Jak dodał Szymański, wszystkie państwa, które zabierały głos w tej sprawie na Radzie do Spraw Ogólnych zwracały przy tym uwagę, że przyjęcie nowelizacji ustawy o Sądzie Najwyższym jest bardzo pozytywnym sygnałem ze strony polskiego rządu. Sekretarz stanu w MSZ wskazał, że Komisja Europejska nadal nie przedstawiła  „konkludowanej opinii” w tej sprawie. Polityk tłumaczył, że skoro Warszawa podjęła decyzję o nowelizacji ustawy o Sądzie Najwyższym, Bruksela powinna zareagować "symetrycznie". 

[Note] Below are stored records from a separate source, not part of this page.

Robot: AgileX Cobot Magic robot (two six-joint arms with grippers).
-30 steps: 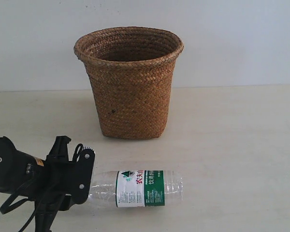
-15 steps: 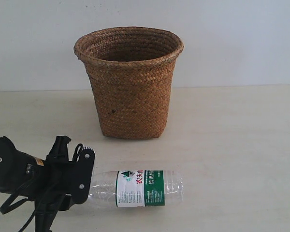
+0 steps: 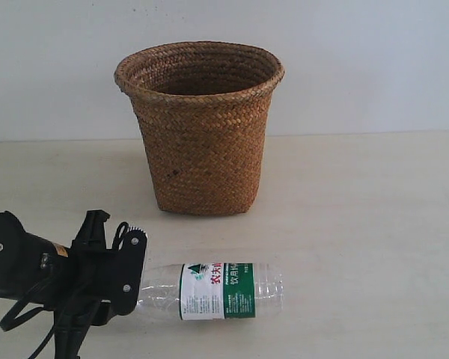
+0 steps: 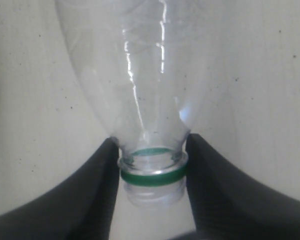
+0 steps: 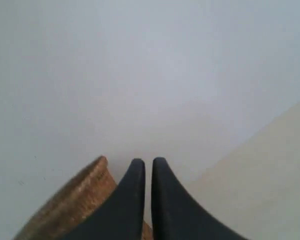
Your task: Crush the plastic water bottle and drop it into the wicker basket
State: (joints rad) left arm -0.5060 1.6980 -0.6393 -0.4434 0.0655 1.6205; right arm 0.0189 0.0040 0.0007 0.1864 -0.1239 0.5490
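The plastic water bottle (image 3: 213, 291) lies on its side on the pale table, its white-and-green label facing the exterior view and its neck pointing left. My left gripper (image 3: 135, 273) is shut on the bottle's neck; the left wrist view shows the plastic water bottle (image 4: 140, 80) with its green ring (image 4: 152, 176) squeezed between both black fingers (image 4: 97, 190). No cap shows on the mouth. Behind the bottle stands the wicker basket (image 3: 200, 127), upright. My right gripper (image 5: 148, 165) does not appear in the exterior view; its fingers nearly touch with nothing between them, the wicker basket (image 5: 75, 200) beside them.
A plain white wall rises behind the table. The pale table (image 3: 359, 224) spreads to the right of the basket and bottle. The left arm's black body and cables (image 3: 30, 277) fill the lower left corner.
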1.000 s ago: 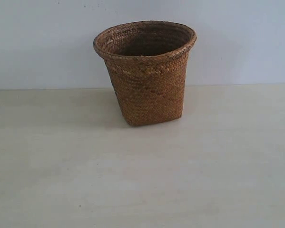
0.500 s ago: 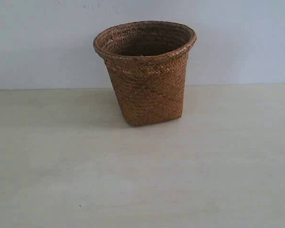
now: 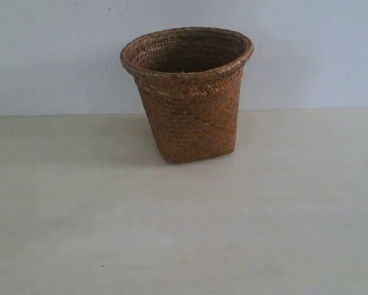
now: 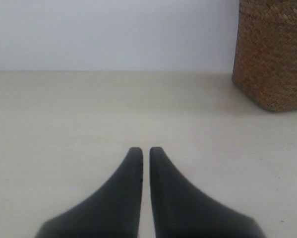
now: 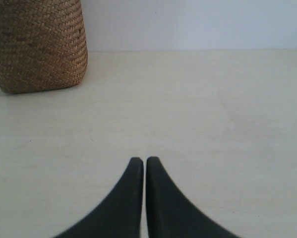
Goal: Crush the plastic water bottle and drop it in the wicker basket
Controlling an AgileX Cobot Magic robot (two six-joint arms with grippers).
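exterior view: one wicker basket; left hand, right hand, both pinched together.

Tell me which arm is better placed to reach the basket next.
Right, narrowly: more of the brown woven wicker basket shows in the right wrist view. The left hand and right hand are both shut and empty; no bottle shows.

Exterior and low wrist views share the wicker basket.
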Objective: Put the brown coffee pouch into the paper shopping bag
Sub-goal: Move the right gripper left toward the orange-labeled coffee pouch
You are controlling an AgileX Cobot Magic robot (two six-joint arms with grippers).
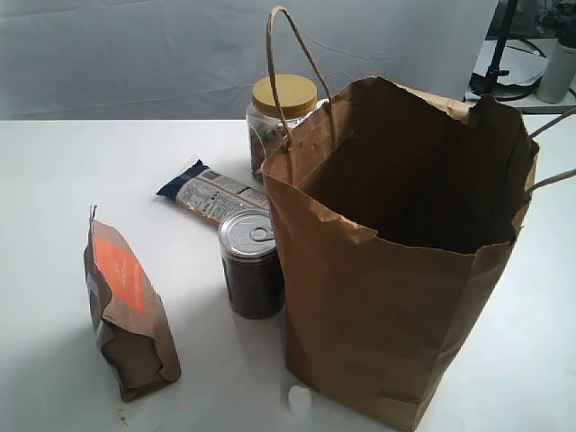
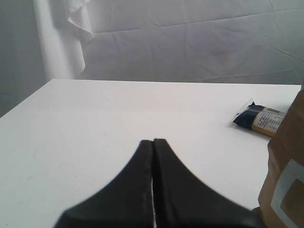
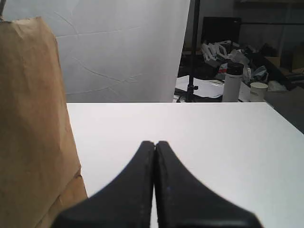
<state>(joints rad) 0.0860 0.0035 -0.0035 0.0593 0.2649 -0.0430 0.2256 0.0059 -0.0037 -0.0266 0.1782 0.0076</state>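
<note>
The brown coffee pouch (image 1: 126,310) with its orange label stands on the white table (image 1: 54,180) at the front left; its edge (image 2: 285,175) also shows in the left wrist view. The big paper shopping bag (image 1: 405,270) stands upright and open on the right, its side (image 3: 33,123) filling one edge of the right wrist view. My left gripper (image 2: 153,141) is shut with nothing in it, beside the pouch. My right gripper (image 3: 155,142) is shut and empty too, next to the bag. Neither gripper appears in the exterior view.
A dark can (image 1: 250,265) with a pull-tab lid stands against the bag's left side. Behind it lie a dark blue and white snack packet (image 1: 211,193) (image 2: 261,119) and a yellow-lidded jar (image 1: 281,112). A small white cap (image 1: 299,399) lies in front of the bag.
</note>
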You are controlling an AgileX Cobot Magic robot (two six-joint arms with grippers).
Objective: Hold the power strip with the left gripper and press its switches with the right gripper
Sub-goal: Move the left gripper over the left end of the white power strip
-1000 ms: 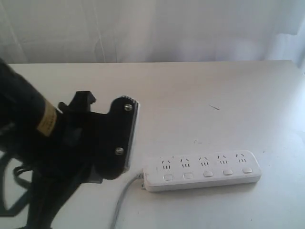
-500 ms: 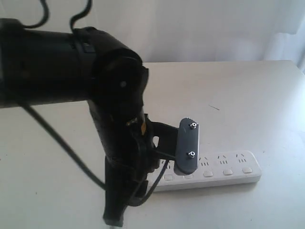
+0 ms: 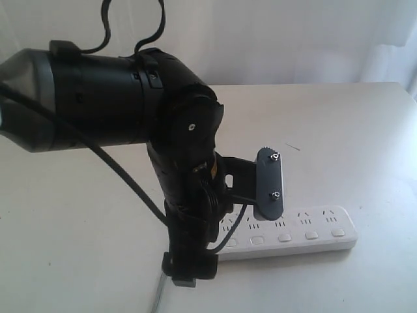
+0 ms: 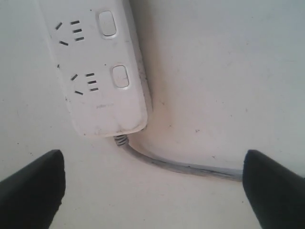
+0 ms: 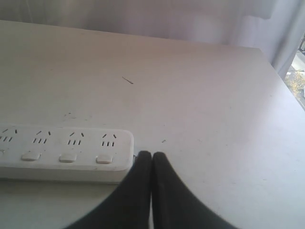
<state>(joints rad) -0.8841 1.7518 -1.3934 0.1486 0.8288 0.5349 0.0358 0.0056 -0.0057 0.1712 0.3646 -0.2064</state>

"Odnoszę wrażenie, że polityczne emocje wokół Komisji Europejskiej to utrudniają. To jest, myślę, zła wiadomość dla całej Rady, ponieważ jak sądzę bardzo wiele państw członkowskich - takie sygnały odbieram tutaj - wolałoby, aby ta sprawa, także w związku z olbrzymim zaangażowaniem po stronie polskiej, była bliżej wygaszenia, a nie przeciągania jej w sposób, z jakim mamy do czynienia dzisiaj"- powiedział wiceszef polskiej dyplomacji. 

Konrad Szymański ocenił, że byłoby lepiej, gdyby Komisja wzięła odpowiedzialność nie tylko za uruchomienie procedury, ale i za jej zamykanie. 

Polityk, pytany o opinie Brukseli w sprawie nowelizacji ustawy o Sądzie Najwyższym wyraził zaskoczenie faktem, że po trzech tygodniach Komisja Europejska wciąz nie jest w stanie przedstawić konkretnej opinii w tej kwestii. 

"Państwa członkowskie są zmęczone tym tematem, którym muszą się zajmować tylko dlatego, że po stronie KE jest bardzo ograniczona zdolność do działania, do podejmowania decyzji adekwatnych do faktycznych zmian"- ocenił wiceszef MSZ. 

Jak widać, nie tylko państwa członkowskie są zmęczone, ale i sama Komisja Europejska. Jej wiceprzewodniczący, Frans Timmermans, podczas dzisiejszego wysłuchania Polski był bardzo zajęty... Kampanią polityczną socjalistów na Twitterze.